Para a família e para Itabaiana, cada partida representa um momento de celebração. A presença do nome de Edmílson Júnior na lista dos convocados reacende memórias da trajetória do pai e alimenta o orgulho local, criando um elo entre o presente do jogador e a história da cidade.
Companheiros e referências
No Al-Duhail, Edmílson construiu relações que o ajudaram a se firmar no país adotivo. O zagueiro Tuta, companheiro de clube, destacou a postura acolhedora do meia-atacante e o papel que ele teve para facilitar a adaptação de colegas recém-chegados. Na seleção, nomes como o zagueiro Lucas Mendes também representam a diversidade de origens do time catariano; sobre ele, há uma matéria que traz detalhes da trajetória do jogador da base do Coritiba até a convocação pelo Catar.

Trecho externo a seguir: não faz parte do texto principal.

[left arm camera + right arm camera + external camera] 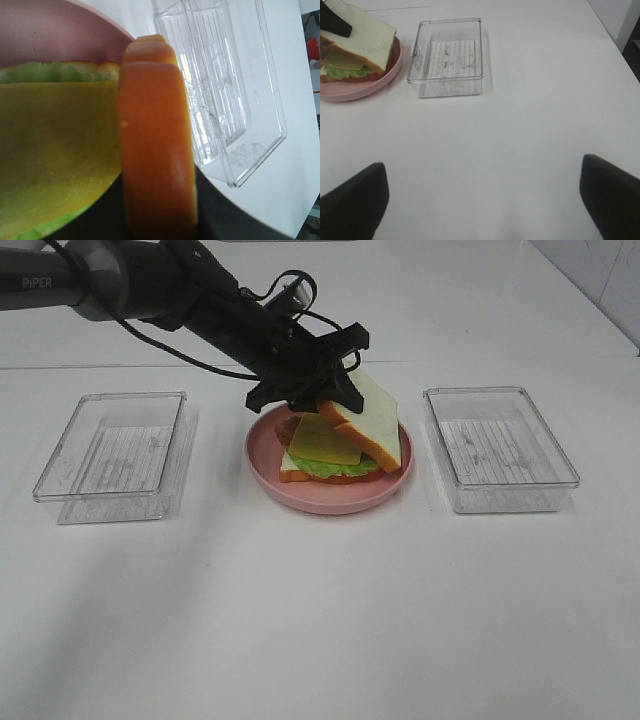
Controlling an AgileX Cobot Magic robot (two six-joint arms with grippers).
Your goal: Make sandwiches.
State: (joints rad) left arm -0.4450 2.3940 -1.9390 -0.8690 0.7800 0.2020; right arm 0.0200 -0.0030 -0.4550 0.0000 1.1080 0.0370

Do outro lado do Grupo B, a Bósnia terá como referência nomes que lideram a equipe, como Edin Dzeko, cuja história também já foi abordada em reportagem do portal sobre o desempenho de Dzeko na Copa.
Itabaiana na torcida
Na cidade paraibana, a mobilização envolve visitas, churrascos, jogos informais e muita conversa sobre futebol. A expectativa é coletiva: amigos e familiares acompanham notícias, torcem pelas atuações e esperam que a atuação do jogador ajude o Catar a sonhar com a classificação para a fase seguinte.

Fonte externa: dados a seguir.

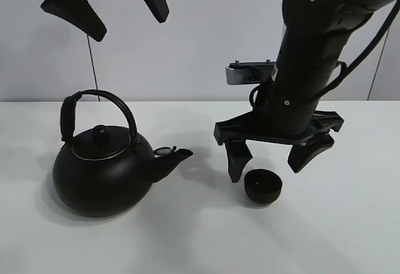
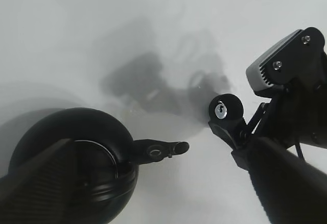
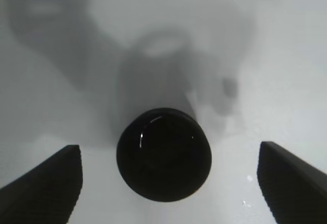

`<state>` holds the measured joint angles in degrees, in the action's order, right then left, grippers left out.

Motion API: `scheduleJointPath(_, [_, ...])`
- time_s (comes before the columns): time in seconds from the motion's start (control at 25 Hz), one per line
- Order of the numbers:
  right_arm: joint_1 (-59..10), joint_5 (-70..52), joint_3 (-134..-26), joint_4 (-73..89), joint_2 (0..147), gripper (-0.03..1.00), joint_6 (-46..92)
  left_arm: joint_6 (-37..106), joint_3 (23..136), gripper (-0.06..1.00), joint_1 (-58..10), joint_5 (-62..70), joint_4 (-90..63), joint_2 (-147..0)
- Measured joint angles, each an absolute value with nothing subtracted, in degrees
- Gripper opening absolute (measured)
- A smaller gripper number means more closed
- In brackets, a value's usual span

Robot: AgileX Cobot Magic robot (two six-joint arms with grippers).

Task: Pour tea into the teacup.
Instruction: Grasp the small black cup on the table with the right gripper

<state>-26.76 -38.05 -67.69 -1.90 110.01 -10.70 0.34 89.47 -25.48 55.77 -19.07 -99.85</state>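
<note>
A: Teacup (image 1: 262,186), from the high camera: upright on the white table (image 1: 337,236), off the kettle (image 1: 103,174) spout, just under the right gripper (image 1: 270,164).
B: Pointing straight down, spread wide, gripping nothing. Left gripper (image 1: 128,24) high above the kettle, likewise spread and empty.
A: Left wrist: kettle below, untouched.
B: Right wrist: cup between both fingers (image 3: 46,178), clear of each.

Teacup (image 1: 262,186): small, round, matte black, no handle. Upright, mouth up. Stands on the spout side of the kettle (image 1: 103,171), apart from it.
</note>
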Motion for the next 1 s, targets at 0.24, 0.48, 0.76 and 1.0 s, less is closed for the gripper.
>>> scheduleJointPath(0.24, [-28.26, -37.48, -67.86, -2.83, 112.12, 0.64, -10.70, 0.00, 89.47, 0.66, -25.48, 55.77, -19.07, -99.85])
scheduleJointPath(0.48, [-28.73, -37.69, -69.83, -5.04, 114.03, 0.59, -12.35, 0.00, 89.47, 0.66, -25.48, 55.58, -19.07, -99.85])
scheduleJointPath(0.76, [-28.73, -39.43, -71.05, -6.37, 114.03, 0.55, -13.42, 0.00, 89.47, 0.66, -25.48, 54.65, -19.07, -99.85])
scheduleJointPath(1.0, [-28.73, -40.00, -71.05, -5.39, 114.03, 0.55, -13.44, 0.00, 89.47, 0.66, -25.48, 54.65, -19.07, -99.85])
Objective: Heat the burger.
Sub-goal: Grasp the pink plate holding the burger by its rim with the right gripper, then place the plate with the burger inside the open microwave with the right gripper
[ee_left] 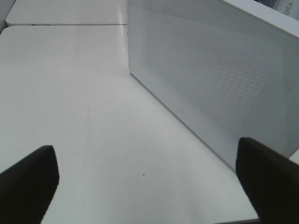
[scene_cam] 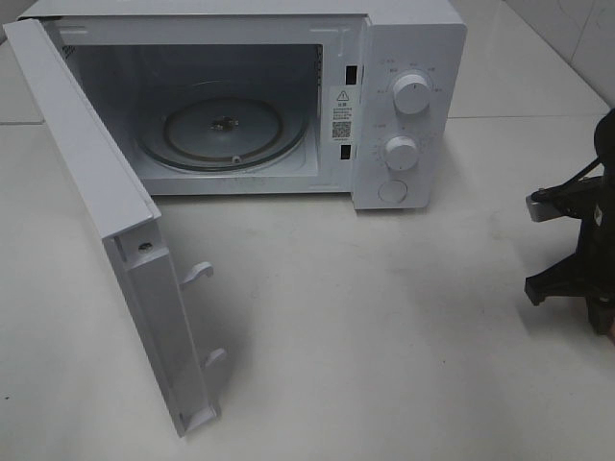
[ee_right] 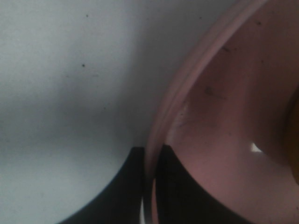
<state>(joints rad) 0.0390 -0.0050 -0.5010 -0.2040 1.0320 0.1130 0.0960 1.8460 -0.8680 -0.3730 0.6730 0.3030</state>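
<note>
In the right wrist view my right gripper (ee_right: 148,191) is shut on the rim of the round pink plate (ee_right: 224,116), with one dark finger (ee_right: 124,186) outside the rim and the other inside. A golden-brown sliver at that view's edge looks like the burger (ee_right: 295,135); the rest of it is out of view. The exterior high view shows only part of the right arm (scene_cam: 577,240), at the table's right edge, and neither plate nor burger. My left gripper (ee_left: 149,186) is open and empty above the table, beside the microwave door's outer face (ee_left: 210,84).
The white microwave (scene_cam: 408,58) stands at the back with its door (scene_cam: 106,221) swung wide open toward the front left. Its glass turntable (scene_cam: 221,130) is bare. White tabletop (scene_cam: 384,327) stretches between the microwave and the right arm.
</note>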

- Reuniões familiares para assistir às partidas;
- Exibição pública dos jogos com telão na rua;
- Celebração da história compartilhada entre gerações.
Embora tenha declarado apego ao país que o acolheu e desejado permanência por lá, o vínculo afetivo com o Brasil permanece visível nas palavras e nas ações do jogador. E esse entrelaçamento de identidades é um dos elementos que tornam a história de Edmílson Júnior tão singular.
Ao final, o que fica é um retrato de superação, pertencimento e orgulho: a convocação para a Copa do Mundo concretiza um sonho familiar e transforma Itabaiana em ponto de encontro simbólico entre o Brasil e o Catar.